Table 2 shows the percentage of time that the internal temperature has exceeded 25°C, 28°C and 32°C during the data logging period.

The Cool-phase systems have maintained an ideal temperature within the room of less than 25°C for 97% of the occupied hours across the thirty one week period. At no point has the room exceeded either 28°C or 32°C. This level of performance far exceeds the target overheating criteria stipulated by both CIBSE Guide A and BB101.

CO2 Levels

The typical background or atmospheric CO2 concentration is recognized as approximately 400 parts per million (ppm). In education facilities CO2 levels should ideally remain below 1500 ppm, with levels above 1500 ppm considered high.

Table 3 shows that the CO2 concentration in Room 016 where the two Cool-phase units are installed is consistently maintained below the threshold level.

Energy Consumption

Table 4 shows the energy consumption of the two Cool-phase units installed in the Bryant building. The combined usage was 197.6 KWh of electricity across the thirty one week data logging period.
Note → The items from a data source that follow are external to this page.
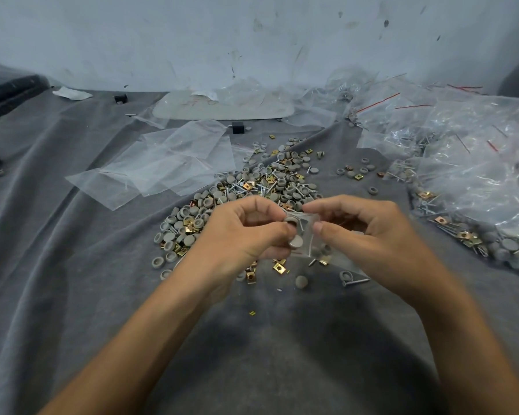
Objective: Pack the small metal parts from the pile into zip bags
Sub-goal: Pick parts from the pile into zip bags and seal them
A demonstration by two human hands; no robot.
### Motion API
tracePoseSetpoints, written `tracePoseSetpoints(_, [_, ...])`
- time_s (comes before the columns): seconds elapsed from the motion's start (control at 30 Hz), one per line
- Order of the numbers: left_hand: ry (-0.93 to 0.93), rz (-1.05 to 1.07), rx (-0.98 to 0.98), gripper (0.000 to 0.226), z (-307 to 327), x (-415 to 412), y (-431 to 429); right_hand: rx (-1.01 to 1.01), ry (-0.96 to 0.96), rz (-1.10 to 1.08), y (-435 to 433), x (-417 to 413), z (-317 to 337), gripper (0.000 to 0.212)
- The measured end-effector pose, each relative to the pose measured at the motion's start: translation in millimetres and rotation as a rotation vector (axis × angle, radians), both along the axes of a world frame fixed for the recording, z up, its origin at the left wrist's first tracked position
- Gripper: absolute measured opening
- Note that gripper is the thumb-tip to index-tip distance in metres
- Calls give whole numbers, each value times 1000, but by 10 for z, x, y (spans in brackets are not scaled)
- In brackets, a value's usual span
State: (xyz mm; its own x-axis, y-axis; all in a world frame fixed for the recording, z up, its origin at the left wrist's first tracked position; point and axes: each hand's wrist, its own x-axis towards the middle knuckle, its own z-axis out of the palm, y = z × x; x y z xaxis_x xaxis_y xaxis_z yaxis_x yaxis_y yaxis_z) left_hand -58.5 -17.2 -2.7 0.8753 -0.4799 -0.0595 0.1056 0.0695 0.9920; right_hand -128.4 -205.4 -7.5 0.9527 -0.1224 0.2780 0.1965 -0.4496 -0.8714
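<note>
A pile of small parts, grey round caps, brass square clips and screws, lies on the grey cloth just beyond my hands. My left hand pinches a few grey caps and a screw at the mouth of a small clear zip bag. My right hand holds that bag by its top edge, thumb and forefinger spreading the opening. A few parts show through the bag's lower part. Both hands hover just above the near edge of the pile.
Empty zip bags lie flat at the left of the pile. A heap of filled bags with red seal strips covers the right side. Loose caps and a screw sit near my right wrist. A small black block stands behind.
</note>
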Motion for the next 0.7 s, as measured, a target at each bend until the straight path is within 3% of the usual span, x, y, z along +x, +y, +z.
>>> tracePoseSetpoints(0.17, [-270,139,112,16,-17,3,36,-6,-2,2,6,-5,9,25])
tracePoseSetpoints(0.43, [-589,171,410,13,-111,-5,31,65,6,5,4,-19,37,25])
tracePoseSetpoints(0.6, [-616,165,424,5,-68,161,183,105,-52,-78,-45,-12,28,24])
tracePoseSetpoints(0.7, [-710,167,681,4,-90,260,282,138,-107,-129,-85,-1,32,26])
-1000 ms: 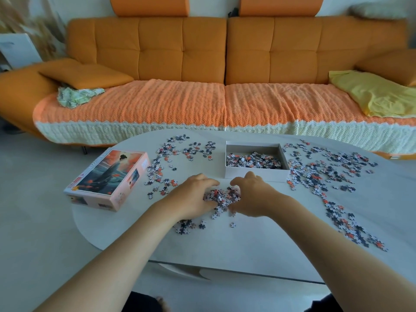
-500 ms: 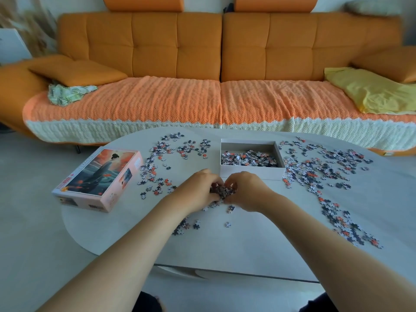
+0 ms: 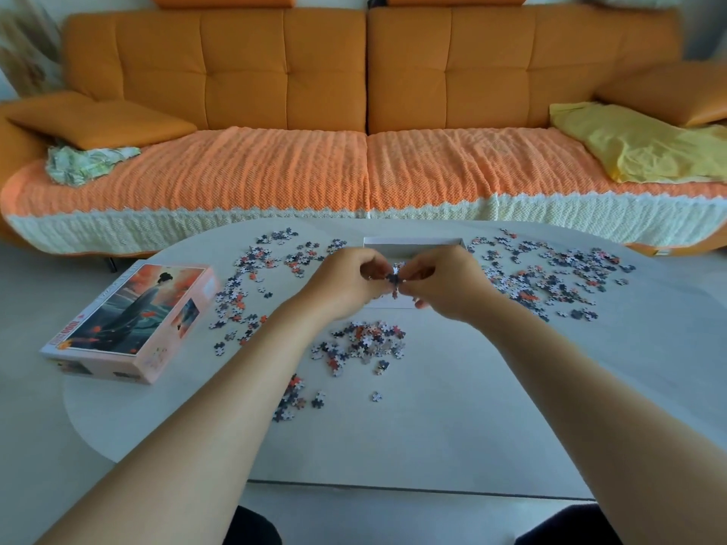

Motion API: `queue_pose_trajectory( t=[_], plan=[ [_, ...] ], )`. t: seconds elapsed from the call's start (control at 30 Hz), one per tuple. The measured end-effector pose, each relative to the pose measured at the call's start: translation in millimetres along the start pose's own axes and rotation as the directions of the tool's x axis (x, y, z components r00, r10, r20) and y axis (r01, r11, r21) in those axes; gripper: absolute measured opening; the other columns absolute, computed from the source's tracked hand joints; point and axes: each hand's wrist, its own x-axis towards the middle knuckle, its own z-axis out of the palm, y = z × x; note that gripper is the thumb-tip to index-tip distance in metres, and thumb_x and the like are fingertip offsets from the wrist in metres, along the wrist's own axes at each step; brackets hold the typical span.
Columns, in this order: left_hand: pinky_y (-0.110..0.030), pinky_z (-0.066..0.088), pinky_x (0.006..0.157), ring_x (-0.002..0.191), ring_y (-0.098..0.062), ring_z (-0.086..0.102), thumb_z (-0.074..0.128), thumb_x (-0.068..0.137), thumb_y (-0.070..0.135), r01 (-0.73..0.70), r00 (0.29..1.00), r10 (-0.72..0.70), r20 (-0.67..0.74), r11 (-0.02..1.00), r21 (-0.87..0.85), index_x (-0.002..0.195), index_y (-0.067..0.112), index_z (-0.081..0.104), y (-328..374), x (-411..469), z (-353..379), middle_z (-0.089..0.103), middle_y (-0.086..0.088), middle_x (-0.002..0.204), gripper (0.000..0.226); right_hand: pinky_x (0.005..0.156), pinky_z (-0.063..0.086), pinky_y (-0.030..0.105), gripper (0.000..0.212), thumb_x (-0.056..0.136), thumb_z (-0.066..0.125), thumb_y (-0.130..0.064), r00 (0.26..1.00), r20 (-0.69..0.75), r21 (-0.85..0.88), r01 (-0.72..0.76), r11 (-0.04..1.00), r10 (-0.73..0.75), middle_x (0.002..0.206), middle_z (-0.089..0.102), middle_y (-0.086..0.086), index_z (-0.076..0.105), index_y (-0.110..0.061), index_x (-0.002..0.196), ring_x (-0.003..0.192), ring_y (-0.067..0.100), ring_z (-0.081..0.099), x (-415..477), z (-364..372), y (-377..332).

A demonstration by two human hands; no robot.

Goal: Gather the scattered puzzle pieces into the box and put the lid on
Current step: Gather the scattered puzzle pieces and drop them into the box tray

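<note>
The puzzle-box lid (image 3: 130, 320), printed with a robed figure, is seen lying picture-up near the left edge of the table (image 3: 491, 407), at nine o'clock from the hands. Between lid and box, the left scatter of pieces (image 3: 248, 285) is spread over the white top. The left hand (image 3: 346, 283) is held above the box, its fingers curled inward and pinched on a small clump of pieces (image 3: 394, 279). The open white box (image 3: 413, 243) is largely hidden behind both hands, and its contents cannot be made out. The same clump is pinched from the other side by the right hand (image 3: 448, 285), fingers likewise curled, so that the two sets of fingertips nearly meet. At six o'clock from the hands a heap of pieces (image 3: 366, 342) is seen on the table, with a few strays nearer the body. At three o'clock the right scatter of pieces (image 3: 550, 277) is spread toward the table's right end.
</note>
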Motion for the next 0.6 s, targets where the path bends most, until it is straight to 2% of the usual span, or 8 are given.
queue_pose_trajectory(
  t=[0.03,0.13,0.17,0.3,0.4,0.47,0.53,0.6],
  plan=[
    [-0.030,0.050,0.064,0.071,-0.009,0.061,0.076,0.082,0.021,-0.008,0.999,0.007,-0.040,1.000,-0.020,0.093,0.021,0.070,3.0,6.5,1.1,0.067,0.010,0.083,0.013,0.048,0.053,0.019,0.007,0.079,0.079,-0.016,0.999,-0.050,0.006,0.015,1.000,-0.015,0.071,0.072,0.000,0.075,-0.021,0.082,0.058,0.012,0.070,4.3,-3.7,0.4],
    [-0.018,0.044,0.066,0.078,-0.001,0.060,0.076,0.083,0.028,-0.029,0.988,0.026,-0.151,0.999,-0.019,0.097,0.022,0.070,7.8,24.1,5.3,0.066,0.013,0.089,0.016,0.049,0.045,0.013,0.006,0.083,0.074,-0.016,0.970,-0.224,-0.047,0.081,0.996,-0.090,0.070,0.067,-0.007,0.076,-0.019,0.088,0.058,0.008,0.062,16.9,-9.8,4.9],
    [-0.018,0.044,0.067,0.081,-0.002,0.060,0.074,0.084,0.029,-0.029,0.988,0.028,-0.155,1.000,-0.003,0.099,0.023,0.070,6.9,28.3,7.3,0.067,0.013,0.092,0.017,0.049,0.041,0.012,0.007,0.085,0.072,-0.017,0.965,-0.240,-0.084,0.084,0.993,-0.102,0.069,0.064,-0.009,0.076,-0.018,0.091,0.057,0.006,0.058,20.4,-10.1,8.0],
    [-0.019,0.038,0.073,0.088,-0.005,0.055,0.066,0.091,0.030,-0.020,0.997,0.028,-0.070,0.993,0.113,0.118,0.024,0.066,-2.5,33.5,13.7,0.065,0.010,0.110,0.028,0.050,0.044,0.026,0.017,0.093,0.062,-0.028,0.995,-0.089,-0.257,0.025,0.966,-0.050,0.070,0.067,-0.002,0.075,-0.025,0.103,0.055,0.014,0.055,26.3,-4.3,20.0],
    [-0.016,0.037,0.074,0.094,-0.008,0.053,0.065,0.091,0.031,-0.087,0.988,0.107,-0.114,0.982,0.166,0.122,0.020,0.065,-8.8,34.6,9.3,0.061,0.004,0.117,0.033,0.048,0.040,0.025,0.020,0.096,0.058,-0.028,0.991,-0.097,-0.239,0.064,0.969,-0.089,0.073,0.068,-0.002,0.074,-0.022,0.107,0.053,0.011,0.053,26.5,-2.9,14.5],
    [-0.018,0.038,0.083,0.106,-0.011,0.053,0.063,0.093,0.032,-0.113,0.974,0.147,-0.173,0.974,0.194,0.124,0.021,0.064,-18.1,32.8,3.4,0.060,0.003,0.122,0.033,0.049,0.039,0.020,0.022,0.096,0.057,-0.025,0.981,-0.126,-0.226,0.117,0.967,-0.149,0.081,0.068,-0.003,0.072,-0.021,0.111,0.055,0.006,0.052,26.2,-0.5,7.1],
    [-0.028,0.040,0.096,0.117,-0.016,0.049,0.059,0.095,0.032,-0.095,0.967,0.145,-0.209,0.968,0.232,0.127,0.021,0.061,-35.2,30.6,-4.3,0.057,0.002,0.126,0.034,0.058,0.041,0.019,0.023,0.096,0.057,-0.020,0.962,-0.146,-0.222,0.194,0.956,-0.230,0.095,0.069,-0.001,0.071,-0.018,0.114,0.063,0.008,0.057,24.9,6.2,-2.6],
    [-0.035,0.036,0.105,0.127,-0.020,0.043,0.054,0.097,0.032,-0.035,0.974,0.093,-0.207,0.963,0.267,0.131,0.020,0.057,-53.1,28.4,-14.4,0.053,-0.001,0.133,0.037,0.074,0.041,0.017,0.023,0.095,0.057,-0.015,0.938,-0.135,-0.221,0.286,0.932,-0.319,0.108,0.067,0.001,0.071,-0.017,0.112,0.085,0.013,0.062,24.9,17.9,-13.6]
  ],
)
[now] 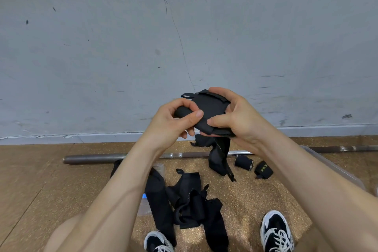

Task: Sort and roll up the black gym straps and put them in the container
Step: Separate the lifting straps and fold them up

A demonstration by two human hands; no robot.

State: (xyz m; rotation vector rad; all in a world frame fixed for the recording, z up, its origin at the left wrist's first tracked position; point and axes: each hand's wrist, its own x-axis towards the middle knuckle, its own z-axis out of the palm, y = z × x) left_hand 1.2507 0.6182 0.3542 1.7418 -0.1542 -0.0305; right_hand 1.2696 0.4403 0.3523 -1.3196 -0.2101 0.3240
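Observation:
Both hands hold one black gym strap [208, 108] up in front of the grey wall. My left hand [176, 120] grips its rolled end between thumb and curled fingers. My right hand [235, 114] clasps the flat padded part, thumb pressed on the front. The strap's loose tail [218, 157] hangs down toward the floor. A heap of unrolled black straps [184, 202] lies on the floor between my legs. Two rolled straps [243, 162] [262, 169] lie on the floor to the right. A clear plastic container [339, 170] shows partly behind my right forearm.
A metal barbell [92, 158] lies along the base of the wall on the cork-coloured floor. My two black-and-white trainers [276, 231] [157, 241] are at the bottom. A clear plastic lid with a blue clip [144, 200] sits under the heap.

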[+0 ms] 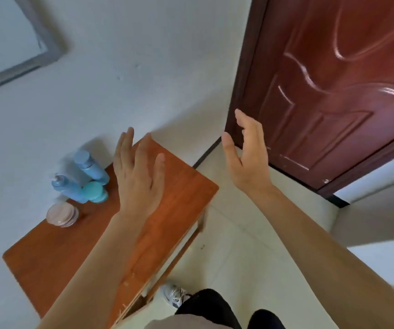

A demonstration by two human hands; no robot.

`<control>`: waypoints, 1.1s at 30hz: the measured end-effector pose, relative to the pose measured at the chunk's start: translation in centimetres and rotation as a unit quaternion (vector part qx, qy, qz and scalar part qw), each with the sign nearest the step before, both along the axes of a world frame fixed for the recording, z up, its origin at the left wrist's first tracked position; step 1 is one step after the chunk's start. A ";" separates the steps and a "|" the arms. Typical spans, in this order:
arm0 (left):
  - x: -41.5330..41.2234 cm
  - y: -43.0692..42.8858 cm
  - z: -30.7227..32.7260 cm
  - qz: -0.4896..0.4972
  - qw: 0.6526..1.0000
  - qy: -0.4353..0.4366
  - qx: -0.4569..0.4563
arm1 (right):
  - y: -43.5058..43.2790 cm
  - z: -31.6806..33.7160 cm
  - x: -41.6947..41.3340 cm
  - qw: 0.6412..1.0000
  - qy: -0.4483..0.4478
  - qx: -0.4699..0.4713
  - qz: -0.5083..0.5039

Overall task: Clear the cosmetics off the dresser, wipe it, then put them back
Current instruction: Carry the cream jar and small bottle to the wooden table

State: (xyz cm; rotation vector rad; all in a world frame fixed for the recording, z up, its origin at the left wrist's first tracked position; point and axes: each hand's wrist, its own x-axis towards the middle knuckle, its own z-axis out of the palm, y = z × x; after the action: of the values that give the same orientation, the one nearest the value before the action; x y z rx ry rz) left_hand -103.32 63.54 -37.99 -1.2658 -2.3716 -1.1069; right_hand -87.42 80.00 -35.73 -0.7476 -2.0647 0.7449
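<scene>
**Fingers [126, 143] stretching straight, gripping nothing**

Both hands are hovering empty with fingers extended. The left hand [139, 179] is hanging over the wooden dresser [56, 262]; the right hand [248, 160] is floating beside it, above the floor. Farther back, the cosmetics are standing along the dresser's wall edge: a pink jar [60, 214], a teal jar [95, 191], a blue pump bottle [69, 188] and a taller blue bottle [91, 167].

dresser [48, 269] against the wall [143, 67], four items bunched at its wall edge
dresser at 8 o'clock, door [333, 91] at 2; from the jar [96, 191]: tall bottle [90, 166] at 12, pump bottle [69, 187] at 9, round compact [60, 213] at 8.
</scene>
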 end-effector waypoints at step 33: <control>86.4 46.3 7.2 -0.651 0.757 0.047 0.040 | 15.1 3.6 91.1 0.765 -0.122 0.103 -0.624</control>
State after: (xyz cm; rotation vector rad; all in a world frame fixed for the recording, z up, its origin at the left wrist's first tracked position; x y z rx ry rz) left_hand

Assuming a standard electricity tariff of 0.11£/KWh, that amounts to total energy costs of £21.74, or just 70 p a week for the two Cool-phase units.

Conclusion

Monodraught has demonstrated that the Cool-phase systems meet the design criteria and specification that the client requested, that being the requirement for comfort cooling to maintain internal temperatures within an acceptable temperature band and for the provision of fresh air such that CO2 levels remain within acceptable boundaries. The results displayed in this case study show that the solution has complied with the overheating and air quality criteria, keeping temperatures and CO2 concentrations within acceptable levels.  This has been achieved with very low energy usage and equally low running and maintenance costs.